— In this case, plaintiff Michael Winkelman seeks uninsured motor*651ist benefits from the Pennsylvania Financial Responsibility Assigned-Claims Plan. Defendant maintains that Winkelman is ineligible to receive such benefits under section 1752(a) of Motor Vehicle Responsibility Law. For the following reasons, this court finds for defendant.
Section 1752(a) provides that a person is ineligible for benefits if he is an owner of a motor vehicle required to be registered under Chapter 13 of the Motor Vehicle Code, 75 Pa.C.S. section 1752(a)(3). Winkelman claims that the applicable provisions of Chapter 13 is section .1301, which states:
“No person shall drive or move and no owner shall knowingly permit to be driven or moved upon any highway any vehicle which is not registered in this Commonwealth. . . .”
He claims that he is not an owner of a vehicle required to be registered under section 1301, because the car he owns is a “junker,” which was not legally operable, and which he never drove, and that, accordingly, he is not disqualified from receiving benefits under section 1752(a).
The Superior Court has decided, however, that the phrase “required to be registered,” as it appears in subsection section 1752(A)(7), refers to any vehicle not exempted from registration under 75 Pa.C.S. section 1302. Riley v. Travelers Insurance Co. 390 Pa. Super. 179, 568 A.2d 253 (1990). This section exempts such vehicles as farm implements, golf carts and wheelchairs, but does not exempt an automobile simply because its owner does not plan to drive it. This court will apply the same definition to the phrase “required to be registered” in section 1752(a)(3), since a court should not, without good reason, interpret the same language used in two sections of a subchapter in an unlike manner. See *652Commonwealth v. Saul, 346 Pa. Super. 155, 161, 499 A.2d 358, 360 (1985).
In Blair v. Travelers Insurance Co., 21 Phila. Rep. 289 (1990), the court held that the owner of an automobile, for which the registration had expired, was barred from recovery under the plan by section 1752 because the vehicle was one that was required to be registered, even though it was inoperable. The court stated that to create an “inoperability” exception would be to create grounds for litigation on that issue alone in every case as well as to provide a limitless opportunity for fraud. Id. at 292.
Kresge v. Keystone Insurance Co., 389 Pa. Super. 548, 567 A.2d 739 (1989), cited by Winkelman to prove that registration is the decisive criterion under section 1752, does not conflict with Blair v. Travelers. In that case, the court found that a plaintiff was. covered by the insurance requirement of section 1714 where she alleged that she had already taken her car to the junkyard at the time of the accident, although it was still registered in her name.
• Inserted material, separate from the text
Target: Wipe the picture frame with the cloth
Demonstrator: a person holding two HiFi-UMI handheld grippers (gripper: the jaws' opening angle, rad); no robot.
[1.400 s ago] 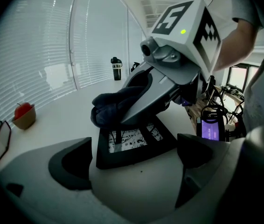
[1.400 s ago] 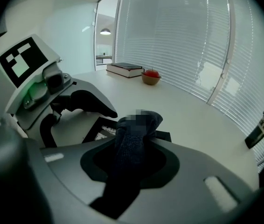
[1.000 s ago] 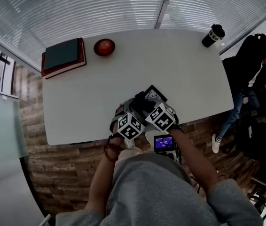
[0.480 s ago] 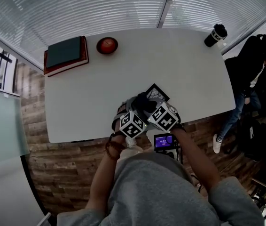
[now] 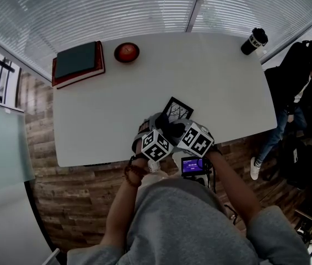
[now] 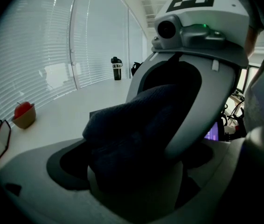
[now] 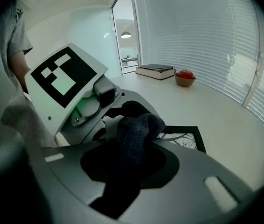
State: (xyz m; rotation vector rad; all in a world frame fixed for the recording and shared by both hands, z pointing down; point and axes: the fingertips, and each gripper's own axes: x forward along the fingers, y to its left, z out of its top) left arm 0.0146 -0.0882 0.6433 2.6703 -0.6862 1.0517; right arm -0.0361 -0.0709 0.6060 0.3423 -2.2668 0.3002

The court held that to create an exception where a vehicle was inoperable, or no longer in the claimant’s possession, would “foreseeably all but eliminate the intended benefits of the statute” by forcing the court to litigate such ambiguous issues as “what degree of inoperability or degree of dispossession would be required to bring a case within the suggested exception?” Id. at 551-52, 567 A.2d at 740-41. (emphasis in original)
Because Winkelman was the owner of an automobile, a vehicle required to be registered under Chapter 13 of the Motor Vehicle Act, this court finds that he is not eligible to recover uninsured benefits from the Pennsylvania Financial Responsibility Assigned Claims Plan. The fact that he may never have driven *653the automobile or intended to drive it, is irrelevant. Accordingly, judgment will be. entered for defendant.